----- Data to process -----

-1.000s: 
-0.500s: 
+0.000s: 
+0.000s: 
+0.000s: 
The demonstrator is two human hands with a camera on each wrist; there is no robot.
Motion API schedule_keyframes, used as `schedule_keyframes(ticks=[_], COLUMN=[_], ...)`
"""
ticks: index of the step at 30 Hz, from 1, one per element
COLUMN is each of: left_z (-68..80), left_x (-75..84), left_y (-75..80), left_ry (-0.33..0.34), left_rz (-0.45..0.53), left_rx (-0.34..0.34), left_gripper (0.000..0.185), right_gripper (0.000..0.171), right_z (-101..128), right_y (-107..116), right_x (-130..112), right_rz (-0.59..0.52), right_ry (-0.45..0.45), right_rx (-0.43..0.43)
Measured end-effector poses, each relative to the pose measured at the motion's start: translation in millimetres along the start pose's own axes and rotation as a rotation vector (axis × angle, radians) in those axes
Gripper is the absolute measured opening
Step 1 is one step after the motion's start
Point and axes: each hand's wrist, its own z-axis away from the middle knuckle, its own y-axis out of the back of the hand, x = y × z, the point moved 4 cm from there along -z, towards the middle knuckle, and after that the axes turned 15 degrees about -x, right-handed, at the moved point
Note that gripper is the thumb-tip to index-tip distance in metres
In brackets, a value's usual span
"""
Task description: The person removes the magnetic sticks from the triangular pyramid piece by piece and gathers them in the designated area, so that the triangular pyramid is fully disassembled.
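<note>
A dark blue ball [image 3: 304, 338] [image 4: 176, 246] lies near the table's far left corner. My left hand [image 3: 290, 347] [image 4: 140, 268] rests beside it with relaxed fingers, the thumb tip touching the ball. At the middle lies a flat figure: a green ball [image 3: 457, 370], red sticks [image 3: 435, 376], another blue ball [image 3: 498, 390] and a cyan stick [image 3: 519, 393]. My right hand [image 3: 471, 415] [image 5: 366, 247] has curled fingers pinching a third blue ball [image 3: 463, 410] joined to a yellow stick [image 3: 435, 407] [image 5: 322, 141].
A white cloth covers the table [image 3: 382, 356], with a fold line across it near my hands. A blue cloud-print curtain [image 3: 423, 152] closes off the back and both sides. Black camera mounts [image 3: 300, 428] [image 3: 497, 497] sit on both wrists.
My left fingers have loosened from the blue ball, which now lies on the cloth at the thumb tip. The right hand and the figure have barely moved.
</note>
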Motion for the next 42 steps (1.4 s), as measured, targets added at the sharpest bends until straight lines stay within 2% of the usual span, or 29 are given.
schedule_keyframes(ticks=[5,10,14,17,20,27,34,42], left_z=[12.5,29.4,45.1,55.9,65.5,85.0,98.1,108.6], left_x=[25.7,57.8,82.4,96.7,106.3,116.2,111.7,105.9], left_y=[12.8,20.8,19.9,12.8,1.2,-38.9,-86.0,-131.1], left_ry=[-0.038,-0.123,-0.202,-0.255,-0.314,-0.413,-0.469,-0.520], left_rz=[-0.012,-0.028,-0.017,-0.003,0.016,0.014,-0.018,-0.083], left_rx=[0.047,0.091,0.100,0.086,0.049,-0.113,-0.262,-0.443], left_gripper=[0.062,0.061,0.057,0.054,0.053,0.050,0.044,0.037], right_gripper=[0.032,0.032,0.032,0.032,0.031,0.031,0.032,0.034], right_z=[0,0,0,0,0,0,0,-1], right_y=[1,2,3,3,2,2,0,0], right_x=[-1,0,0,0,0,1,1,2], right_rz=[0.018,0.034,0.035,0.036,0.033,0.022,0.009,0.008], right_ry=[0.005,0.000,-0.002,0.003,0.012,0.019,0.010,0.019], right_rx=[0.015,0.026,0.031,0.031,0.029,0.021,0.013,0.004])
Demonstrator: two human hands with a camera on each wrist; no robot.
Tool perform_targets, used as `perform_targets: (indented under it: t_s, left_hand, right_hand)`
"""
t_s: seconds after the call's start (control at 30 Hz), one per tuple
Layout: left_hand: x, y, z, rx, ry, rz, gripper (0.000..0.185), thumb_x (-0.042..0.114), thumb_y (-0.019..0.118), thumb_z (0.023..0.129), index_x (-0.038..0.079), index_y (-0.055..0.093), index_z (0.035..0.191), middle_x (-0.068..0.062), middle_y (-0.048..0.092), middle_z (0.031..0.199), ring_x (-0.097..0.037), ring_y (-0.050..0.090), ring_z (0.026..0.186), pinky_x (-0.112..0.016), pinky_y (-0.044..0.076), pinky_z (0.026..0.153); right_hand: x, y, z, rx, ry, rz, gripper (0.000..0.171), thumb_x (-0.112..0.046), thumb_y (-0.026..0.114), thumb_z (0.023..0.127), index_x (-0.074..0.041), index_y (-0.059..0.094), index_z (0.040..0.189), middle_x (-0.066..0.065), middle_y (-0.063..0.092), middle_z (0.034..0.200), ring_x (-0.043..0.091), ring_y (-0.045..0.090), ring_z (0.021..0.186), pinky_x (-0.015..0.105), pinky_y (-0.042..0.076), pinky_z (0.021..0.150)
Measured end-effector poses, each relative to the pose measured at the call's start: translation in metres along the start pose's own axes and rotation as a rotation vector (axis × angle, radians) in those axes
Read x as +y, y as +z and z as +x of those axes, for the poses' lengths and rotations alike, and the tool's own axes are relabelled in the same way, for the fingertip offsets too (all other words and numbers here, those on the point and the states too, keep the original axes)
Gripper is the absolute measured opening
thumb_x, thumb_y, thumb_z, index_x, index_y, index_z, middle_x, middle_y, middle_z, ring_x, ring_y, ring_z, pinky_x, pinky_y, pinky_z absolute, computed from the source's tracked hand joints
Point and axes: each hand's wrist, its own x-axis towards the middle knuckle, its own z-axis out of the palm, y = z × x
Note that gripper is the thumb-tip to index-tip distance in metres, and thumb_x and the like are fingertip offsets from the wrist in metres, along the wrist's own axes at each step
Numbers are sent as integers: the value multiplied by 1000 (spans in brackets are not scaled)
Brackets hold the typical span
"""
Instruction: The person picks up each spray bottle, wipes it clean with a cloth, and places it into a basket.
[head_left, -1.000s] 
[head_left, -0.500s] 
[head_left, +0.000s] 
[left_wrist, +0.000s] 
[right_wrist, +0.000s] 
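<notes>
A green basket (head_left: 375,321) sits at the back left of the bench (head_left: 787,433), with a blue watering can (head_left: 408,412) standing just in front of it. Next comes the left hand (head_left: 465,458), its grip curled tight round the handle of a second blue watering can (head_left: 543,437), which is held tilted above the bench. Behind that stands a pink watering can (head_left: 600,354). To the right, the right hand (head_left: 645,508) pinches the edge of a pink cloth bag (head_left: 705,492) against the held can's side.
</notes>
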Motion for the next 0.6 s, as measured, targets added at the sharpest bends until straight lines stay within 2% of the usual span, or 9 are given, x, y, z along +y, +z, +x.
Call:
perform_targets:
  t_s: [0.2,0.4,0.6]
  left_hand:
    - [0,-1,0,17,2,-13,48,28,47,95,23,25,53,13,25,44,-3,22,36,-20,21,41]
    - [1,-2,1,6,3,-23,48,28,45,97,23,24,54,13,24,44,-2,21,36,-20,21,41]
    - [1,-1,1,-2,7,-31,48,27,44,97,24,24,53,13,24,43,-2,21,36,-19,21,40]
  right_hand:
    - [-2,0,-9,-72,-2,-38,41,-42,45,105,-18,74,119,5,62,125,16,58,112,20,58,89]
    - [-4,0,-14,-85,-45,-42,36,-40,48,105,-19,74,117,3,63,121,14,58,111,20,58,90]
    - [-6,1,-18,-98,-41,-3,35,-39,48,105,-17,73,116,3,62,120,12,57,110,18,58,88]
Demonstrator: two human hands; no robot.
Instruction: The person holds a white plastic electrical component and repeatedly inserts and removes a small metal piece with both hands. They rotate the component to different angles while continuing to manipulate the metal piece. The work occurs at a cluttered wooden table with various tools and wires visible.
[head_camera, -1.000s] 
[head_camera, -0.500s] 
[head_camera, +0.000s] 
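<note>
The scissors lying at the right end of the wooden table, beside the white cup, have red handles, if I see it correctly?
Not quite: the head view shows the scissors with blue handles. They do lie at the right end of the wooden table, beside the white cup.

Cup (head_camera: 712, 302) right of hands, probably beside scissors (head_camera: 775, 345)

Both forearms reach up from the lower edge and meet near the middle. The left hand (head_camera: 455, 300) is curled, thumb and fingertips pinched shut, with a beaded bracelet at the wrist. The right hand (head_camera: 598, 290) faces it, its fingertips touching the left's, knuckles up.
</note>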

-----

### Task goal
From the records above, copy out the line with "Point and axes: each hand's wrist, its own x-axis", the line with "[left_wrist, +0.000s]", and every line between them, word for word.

### Output below
Point and axes: each hand's wrist, its own x-axis towards the middle knuckle, its own z-axis out of the palm, y = z × x
Note that gripper is the thumb-tip to index-tip distance in metres, and thumb_x and the like are fingertip offsets from the wrist in metres, along the wrist's own axes at each step
Numbers are sent as integers: the value multiplied by 1000 (spans in brackets are not scaled)
Brackets hold the typical span
"""
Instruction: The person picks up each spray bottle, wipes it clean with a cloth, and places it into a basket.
[head_left, -1.000s] 
[head_left, -0.500s] 
[head_left, +0.000s] 
[left_wrist, +0.000s] 

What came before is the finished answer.